## Work required
Copy out each line of the data below in which the string "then" appears.
(Source material)
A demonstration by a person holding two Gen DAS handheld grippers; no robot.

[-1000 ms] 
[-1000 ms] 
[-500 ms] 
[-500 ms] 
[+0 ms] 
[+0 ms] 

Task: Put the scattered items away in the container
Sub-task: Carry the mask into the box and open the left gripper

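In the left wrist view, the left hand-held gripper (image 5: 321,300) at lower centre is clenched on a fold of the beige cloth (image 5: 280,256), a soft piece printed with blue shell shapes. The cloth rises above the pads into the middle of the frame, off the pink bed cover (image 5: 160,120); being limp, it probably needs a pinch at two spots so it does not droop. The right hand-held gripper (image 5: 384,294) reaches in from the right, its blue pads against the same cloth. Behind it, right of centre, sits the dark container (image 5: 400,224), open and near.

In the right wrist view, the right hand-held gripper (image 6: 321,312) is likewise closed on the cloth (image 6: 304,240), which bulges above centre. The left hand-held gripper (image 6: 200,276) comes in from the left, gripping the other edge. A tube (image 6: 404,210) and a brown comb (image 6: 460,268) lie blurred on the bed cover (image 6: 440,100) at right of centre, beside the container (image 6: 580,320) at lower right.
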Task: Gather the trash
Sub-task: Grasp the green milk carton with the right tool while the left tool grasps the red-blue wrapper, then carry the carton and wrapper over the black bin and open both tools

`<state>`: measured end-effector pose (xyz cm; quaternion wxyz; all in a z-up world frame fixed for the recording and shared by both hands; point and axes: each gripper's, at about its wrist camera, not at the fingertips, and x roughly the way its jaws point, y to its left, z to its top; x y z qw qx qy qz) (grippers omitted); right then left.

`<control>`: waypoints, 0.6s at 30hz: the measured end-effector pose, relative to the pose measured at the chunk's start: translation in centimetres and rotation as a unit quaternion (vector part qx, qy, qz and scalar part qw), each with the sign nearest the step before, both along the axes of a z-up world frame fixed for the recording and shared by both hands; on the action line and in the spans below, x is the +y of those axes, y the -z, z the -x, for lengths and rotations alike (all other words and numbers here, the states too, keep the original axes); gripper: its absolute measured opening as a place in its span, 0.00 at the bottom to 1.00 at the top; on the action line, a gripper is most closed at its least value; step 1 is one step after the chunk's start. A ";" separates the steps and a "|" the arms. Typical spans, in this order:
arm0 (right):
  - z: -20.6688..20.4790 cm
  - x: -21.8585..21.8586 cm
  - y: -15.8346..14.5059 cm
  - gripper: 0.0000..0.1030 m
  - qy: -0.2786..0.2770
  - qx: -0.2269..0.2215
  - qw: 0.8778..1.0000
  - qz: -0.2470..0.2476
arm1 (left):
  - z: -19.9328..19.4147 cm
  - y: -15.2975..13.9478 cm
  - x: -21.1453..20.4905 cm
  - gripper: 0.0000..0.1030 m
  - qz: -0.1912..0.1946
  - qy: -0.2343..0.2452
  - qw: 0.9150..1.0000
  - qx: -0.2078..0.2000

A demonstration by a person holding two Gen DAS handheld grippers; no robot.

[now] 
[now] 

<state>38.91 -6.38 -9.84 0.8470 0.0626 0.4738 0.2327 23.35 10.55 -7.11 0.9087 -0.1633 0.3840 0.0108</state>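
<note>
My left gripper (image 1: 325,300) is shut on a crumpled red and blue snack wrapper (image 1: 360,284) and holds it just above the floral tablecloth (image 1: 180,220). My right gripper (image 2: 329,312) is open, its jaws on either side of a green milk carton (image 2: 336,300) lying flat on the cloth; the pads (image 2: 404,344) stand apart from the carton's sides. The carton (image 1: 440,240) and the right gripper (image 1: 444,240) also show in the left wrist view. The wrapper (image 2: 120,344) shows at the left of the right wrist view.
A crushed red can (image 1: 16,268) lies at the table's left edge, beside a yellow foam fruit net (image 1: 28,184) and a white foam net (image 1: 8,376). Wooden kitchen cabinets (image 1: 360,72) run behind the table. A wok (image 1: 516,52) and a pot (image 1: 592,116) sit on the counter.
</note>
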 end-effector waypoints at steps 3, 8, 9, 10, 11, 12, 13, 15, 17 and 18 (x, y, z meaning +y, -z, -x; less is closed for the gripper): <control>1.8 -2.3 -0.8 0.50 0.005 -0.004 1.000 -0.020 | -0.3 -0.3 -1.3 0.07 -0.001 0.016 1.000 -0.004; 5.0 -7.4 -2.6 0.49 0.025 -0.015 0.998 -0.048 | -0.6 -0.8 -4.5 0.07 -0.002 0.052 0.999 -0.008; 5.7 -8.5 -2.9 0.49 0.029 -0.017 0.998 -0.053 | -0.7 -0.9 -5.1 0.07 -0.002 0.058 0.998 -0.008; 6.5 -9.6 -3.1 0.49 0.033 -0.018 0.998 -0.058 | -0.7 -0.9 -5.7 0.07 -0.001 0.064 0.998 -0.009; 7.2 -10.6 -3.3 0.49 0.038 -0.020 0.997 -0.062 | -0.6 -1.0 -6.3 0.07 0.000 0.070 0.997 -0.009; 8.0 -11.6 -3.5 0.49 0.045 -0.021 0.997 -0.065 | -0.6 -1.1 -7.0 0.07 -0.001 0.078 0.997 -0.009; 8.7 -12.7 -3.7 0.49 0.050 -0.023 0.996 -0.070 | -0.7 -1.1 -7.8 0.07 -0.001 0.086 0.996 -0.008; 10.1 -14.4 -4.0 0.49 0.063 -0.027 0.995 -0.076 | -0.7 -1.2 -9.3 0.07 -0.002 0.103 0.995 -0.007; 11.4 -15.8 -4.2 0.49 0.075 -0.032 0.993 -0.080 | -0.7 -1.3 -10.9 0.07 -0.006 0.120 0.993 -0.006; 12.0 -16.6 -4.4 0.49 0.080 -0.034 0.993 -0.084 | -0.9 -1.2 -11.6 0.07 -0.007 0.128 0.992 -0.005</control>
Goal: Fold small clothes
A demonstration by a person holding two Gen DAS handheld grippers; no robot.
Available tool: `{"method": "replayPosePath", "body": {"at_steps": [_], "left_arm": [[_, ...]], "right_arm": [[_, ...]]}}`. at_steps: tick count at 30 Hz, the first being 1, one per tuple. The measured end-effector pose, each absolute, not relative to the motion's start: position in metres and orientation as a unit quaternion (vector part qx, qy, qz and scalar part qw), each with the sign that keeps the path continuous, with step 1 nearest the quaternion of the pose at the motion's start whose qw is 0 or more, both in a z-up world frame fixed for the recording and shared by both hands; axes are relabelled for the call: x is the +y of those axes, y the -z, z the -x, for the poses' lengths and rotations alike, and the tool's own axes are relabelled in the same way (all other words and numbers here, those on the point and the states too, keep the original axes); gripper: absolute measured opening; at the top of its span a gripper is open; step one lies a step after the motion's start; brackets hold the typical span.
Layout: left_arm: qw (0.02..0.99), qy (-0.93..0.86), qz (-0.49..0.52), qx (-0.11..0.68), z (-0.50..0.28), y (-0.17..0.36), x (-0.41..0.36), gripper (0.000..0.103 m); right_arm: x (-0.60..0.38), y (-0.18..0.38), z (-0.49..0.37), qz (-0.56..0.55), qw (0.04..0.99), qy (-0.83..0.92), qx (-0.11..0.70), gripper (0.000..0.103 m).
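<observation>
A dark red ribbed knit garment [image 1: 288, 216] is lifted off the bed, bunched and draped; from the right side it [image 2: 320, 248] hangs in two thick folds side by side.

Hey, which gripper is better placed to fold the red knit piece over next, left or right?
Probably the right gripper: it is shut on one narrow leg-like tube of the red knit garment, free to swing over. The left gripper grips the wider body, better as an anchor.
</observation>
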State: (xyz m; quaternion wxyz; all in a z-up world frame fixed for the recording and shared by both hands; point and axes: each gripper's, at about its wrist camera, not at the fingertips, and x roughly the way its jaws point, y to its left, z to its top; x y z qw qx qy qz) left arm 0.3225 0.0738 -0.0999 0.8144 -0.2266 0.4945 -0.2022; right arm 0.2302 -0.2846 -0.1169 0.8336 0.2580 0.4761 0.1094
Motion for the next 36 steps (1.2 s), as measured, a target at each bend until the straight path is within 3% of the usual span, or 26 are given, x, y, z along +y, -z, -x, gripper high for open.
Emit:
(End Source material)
## Answer area
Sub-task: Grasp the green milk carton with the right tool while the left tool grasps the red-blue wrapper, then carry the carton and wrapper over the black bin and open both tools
`<state>`: measured end-effector pose (xyz cm; quaternion wxyz; all in a z-up world frame fixed for the recording and shared by both hands; point and axes: each gripper's, at about its wrist camera, not at the fingertips, and x roughly the way its jaws point, y to its left, z to its top; x y z qw qx qy qz) (grippers omitted); right then left.

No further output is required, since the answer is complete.